Mortgage rates on the rise again

 

 By Garry Marr, Financial Post

 A new survey says more than four out of five home buyers feel comfortable with their debt, but another hike in interest rates might get Canadians squirming next time they’re polled.

Canada and Mortgage and Housing Corp. surveyed 2,503 mortgage consumers between Feb. 11 and Feb. 28 and found 81% were comfortable with their current debt levels. However, the survey was done before three successive hikes in interest rates that have pushed the five-year, fixed-rate, closed mortgage from 5.25% to 6.25% in less than a month.
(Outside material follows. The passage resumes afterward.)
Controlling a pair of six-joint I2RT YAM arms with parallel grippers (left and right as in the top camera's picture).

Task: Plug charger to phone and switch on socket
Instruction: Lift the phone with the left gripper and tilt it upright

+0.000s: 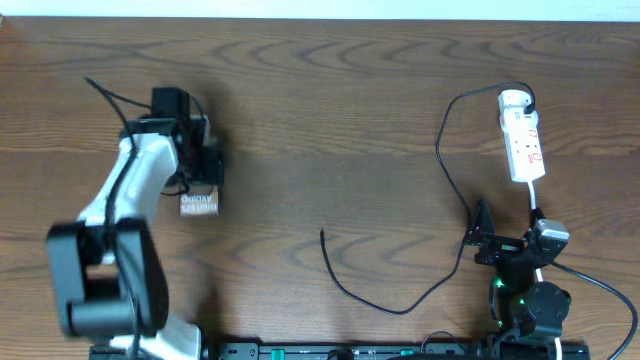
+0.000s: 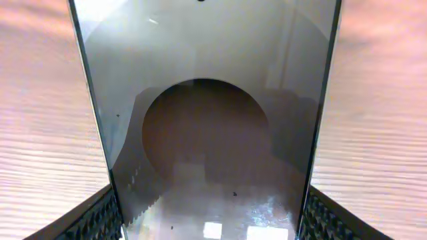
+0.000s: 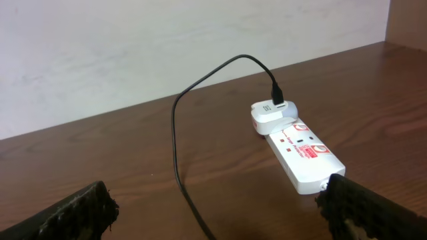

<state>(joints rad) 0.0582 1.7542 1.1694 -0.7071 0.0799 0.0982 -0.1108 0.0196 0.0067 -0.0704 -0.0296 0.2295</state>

“Rates were low throughout most of the time [of the survey],” said Pierre Serré, CMHC vice-president of insurance products and business development, adding it was unclear whether the 81% figure might fall because of the hike.

Based on an average Canadian home-sale price of $340,920 in March and a 5% down payment, the minimum allowed, mortgage payments for a five-year, fixed-rate product have climbed almost 10%.
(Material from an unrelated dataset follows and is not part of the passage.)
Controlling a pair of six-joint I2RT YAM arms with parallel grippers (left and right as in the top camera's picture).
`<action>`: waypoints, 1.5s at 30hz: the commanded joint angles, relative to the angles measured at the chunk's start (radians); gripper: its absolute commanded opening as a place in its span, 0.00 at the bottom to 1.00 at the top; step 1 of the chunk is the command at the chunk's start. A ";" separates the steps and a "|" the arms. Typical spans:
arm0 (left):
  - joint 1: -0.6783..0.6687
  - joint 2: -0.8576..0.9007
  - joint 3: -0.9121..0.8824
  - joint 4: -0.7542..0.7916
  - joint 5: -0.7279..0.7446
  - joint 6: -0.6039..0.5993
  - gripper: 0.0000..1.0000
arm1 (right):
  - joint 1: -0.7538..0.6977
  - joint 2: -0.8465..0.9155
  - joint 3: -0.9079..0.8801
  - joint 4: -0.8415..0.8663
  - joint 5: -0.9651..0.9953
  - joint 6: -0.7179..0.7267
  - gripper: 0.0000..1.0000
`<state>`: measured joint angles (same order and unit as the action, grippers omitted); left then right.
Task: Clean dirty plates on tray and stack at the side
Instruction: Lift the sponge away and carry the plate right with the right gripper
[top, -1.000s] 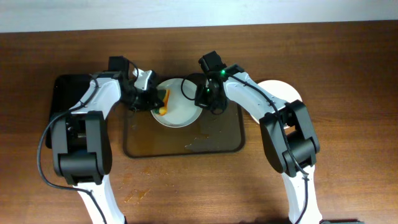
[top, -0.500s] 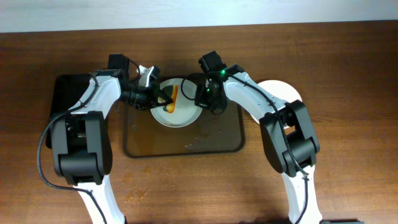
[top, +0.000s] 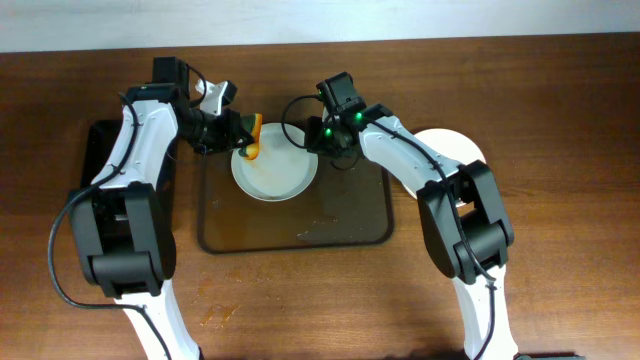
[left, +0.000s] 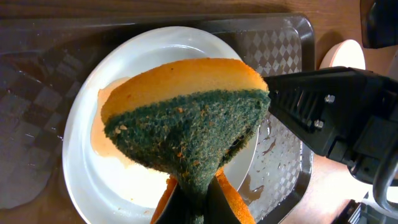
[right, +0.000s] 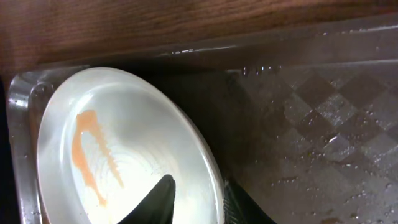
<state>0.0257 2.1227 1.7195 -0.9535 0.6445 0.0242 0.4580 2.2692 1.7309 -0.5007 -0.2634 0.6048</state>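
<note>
A white plate (top: 276, 172) lies at the back of the dark tray (top: 300, 232). An orange sauce streak (right: 87, 155) runs across it. My right gripper (top: 318, 141) is shut on the plate's right rim, one finger inside and one outside (right: 199, 202). My left gripper (top: 236, 134) is shut on an orange and green sponge (top: 254, 139), held at the plate's far-left edge. In the left wrist view the sponge (left: 186, 124) hangs over the plate (left: 87, 180), green side facing the camera. Another white plate (top: 455, 148) sits on the table right of the tray, partly hidden by my right arm.
A smaller black tray (top: 100, 150) lies left of the dark tray, under my left arm. The dark tray's floor is wet with droplets (right: 323, 124) and crumbs (top: 310, 234). A sauce smear marks the table (top: 222, 314) in front of the tray.
My left gripper has lifted the sponge off the plate's middle and drawn it back to the far-left rim. The right gripper has kept its hold and shifted slightly towards the back.
</note>
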 joint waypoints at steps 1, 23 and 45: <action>0.003 -0.006 0.024 -0.002 -0.037 -0.010 0.00 | 0.022 0.082 0.004 -0.011 -0.059 -0.003 0.27; 0.034 -0.006 0.023 0.011 -0.111 -0.010 0.00 | 0.293 -0.285 0.015 -0.405 1.331 -0.139 0.04; 0.034 -0.006 0.023 0.010 -0.111 -0.009 0.00 | 0.425 -0.310 0.015 -0.447 1.779 -0.124 0.04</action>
<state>0.0547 2.1227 1.7199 -0.9432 0.5331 0.0212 0.8787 1.9926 1.7374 -0.9436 1.4429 0.4614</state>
As it has throughout this rate-hike cycle, Royal Bank of Canada got the ball rolling Monday by adding another 15 basis points to its fixed-rate product. Toronto-Dominion Bank was next, with most of banks expected to follow shortly.

The hike means that a typical Canadian homeowner with a 25-year amortization with that $340,920 home and 5% down is now paying $2,120.54 per month in mortgage costs, up sharply from the $1,930.03 it was costing them before the latest hike in rates. The dramatic shift is likely once again to push people back toward a variable product linked to prime.

The same mortgage based on the current prime rate of 2.25% would cost only $1,410.84 to carry. Still, many economists predict the Bank of Canada will begin raising its rates as early as June, lifting the prime rate. The survey also found homebuyers are relatively cautious when taking out their mortgages. Only 20% of them took out mortgages based on amortizations of longer than 25 years. CMHC also said 68% of consumers plan to pay off their mortgage sooner than current amortizations.

“In talking to some lenders I’ve heard of lots of people who get extended amortizations but accelerate their payments,” Mr. Serré said.

The survey came out the same day as new statistics from Re/Max which show the high-end of the housing market continues to soar. Re/Max surveyed 13 markets in the first quarter and found records for high-end homes sales in nine of them.

Michael Polzler, executive vice-president of Re/Max Ontario-Atlantic Canada didn’t think the latest hike in rates would do anything to slow the market. “It’s still minor. Interest rates overall, as far as I’m concerned, are still at historic lows,” he said. “Are they climbing up? Yes. It’s time to consider locking in. Are they going to skyrocket? I don’t think so.”

Bernice Dunsby, Royal Bank’s director of home equity, said the one percentage point rise in rates was not that large a leap on a historical basis.

“It has been widely anticipated that rates would be on the rise. The cost of funds just continues to raise,” said Ms. Dunsby. “The thing our clients are looking for is options that provide additional rate protection.”

She said customers have been opting for mortgage products that divide their debt in half, some of it going long and some of it going short. But the percentage of customers just going short continues to slide with variable rate products becoming less popular at Royal Bank.